# [WHAT TO WORK ON]
Every line below that carries the word "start" needs to be copied.

# [GIVEN MATERIAL]
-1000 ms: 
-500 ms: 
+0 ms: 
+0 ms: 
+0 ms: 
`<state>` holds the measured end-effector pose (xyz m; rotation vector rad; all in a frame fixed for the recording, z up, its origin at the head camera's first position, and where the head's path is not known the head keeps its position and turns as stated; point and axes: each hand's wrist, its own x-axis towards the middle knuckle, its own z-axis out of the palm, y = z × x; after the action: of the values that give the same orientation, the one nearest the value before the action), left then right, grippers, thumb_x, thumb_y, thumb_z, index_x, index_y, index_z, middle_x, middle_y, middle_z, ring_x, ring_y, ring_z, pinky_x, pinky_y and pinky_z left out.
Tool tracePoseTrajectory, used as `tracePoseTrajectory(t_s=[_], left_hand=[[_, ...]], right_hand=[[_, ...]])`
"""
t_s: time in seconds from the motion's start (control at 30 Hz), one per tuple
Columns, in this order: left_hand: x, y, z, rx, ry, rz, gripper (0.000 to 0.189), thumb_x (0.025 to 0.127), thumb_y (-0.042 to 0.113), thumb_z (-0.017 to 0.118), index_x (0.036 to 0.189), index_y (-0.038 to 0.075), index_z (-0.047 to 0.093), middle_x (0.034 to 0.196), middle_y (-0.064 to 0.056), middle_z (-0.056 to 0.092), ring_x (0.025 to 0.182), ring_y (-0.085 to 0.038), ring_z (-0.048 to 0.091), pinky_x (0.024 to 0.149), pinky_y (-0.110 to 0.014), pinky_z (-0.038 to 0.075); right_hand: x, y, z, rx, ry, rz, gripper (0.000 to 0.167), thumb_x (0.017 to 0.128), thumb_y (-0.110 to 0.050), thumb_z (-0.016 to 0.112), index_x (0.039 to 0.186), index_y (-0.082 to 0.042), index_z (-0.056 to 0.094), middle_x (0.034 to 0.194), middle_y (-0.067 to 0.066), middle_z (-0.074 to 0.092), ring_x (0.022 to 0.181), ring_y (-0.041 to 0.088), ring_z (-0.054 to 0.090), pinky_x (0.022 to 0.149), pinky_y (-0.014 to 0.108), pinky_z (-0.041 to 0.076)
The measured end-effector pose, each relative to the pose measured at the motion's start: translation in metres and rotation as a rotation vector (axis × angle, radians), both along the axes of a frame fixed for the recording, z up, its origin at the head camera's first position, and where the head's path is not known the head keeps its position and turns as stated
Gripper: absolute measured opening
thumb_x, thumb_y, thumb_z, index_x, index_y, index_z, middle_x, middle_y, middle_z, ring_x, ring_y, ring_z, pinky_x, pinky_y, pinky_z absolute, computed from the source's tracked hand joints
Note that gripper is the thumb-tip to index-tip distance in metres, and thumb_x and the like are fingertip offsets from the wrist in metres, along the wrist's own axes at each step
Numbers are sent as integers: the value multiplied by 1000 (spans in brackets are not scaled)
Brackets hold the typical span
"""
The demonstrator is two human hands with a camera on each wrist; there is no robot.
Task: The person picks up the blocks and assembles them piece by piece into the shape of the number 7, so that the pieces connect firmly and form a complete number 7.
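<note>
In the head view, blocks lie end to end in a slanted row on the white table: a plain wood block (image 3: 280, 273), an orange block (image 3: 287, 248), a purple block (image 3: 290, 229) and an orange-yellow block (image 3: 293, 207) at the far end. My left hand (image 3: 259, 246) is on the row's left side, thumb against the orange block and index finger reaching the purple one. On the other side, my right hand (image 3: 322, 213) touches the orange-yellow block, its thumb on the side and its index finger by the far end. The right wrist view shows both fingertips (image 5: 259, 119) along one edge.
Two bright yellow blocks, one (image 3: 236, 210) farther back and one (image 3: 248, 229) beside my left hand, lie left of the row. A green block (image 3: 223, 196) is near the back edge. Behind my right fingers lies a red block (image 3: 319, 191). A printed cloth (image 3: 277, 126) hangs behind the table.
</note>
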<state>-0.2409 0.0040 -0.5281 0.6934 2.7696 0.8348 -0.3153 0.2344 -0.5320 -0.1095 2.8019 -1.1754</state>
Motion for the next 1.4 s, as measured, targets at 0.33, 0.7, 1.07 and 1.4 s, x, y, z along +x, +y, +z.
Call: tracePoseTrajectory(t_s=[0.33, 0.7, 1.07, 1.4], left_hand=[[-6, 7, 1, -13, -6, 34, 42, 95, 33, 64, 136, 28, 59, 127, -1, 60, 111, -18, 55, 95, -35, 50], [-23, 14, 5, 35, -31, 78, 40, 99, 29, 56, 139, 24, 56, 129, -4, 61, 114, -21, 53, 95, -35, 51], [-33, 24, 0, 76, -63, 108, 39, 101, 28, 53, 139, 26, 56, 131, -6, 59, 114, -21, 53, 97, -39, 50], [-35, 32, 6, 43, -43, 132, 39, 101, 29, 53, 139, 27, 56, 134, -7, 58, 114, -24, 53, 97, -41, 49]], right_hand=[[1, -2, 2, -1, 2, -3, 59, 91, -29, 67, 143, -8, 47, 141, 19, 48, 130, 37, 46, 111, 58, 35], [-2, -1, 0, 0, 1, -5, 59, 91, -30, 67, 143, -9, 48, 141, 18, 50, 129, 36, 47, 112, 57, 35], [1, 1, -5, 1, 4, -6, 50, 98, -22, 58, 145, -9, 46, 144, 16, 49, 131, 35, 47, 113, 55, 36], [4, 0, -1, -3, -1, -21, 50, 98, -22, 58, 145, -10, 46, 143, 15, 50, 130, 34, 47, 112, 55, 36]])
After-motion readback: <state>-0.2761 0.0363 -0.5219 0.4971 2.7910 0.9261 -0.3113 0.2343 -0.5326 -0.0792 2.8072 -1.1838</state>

# [RESPONSE TO THE EXERCISE]
t_s: time in seconds from the motion's start (control at 30 Hz), one per tuple
The measured end-effector pose, each relative to the pose measured at the motion's start: translation in metres and rotation as a rotation vector (axis × angle, radians), both along the axes of a frame fixed for the recording, z up, its origin at the head camera's first position, and where the head's path is not known the head keeps its position and turns as stated

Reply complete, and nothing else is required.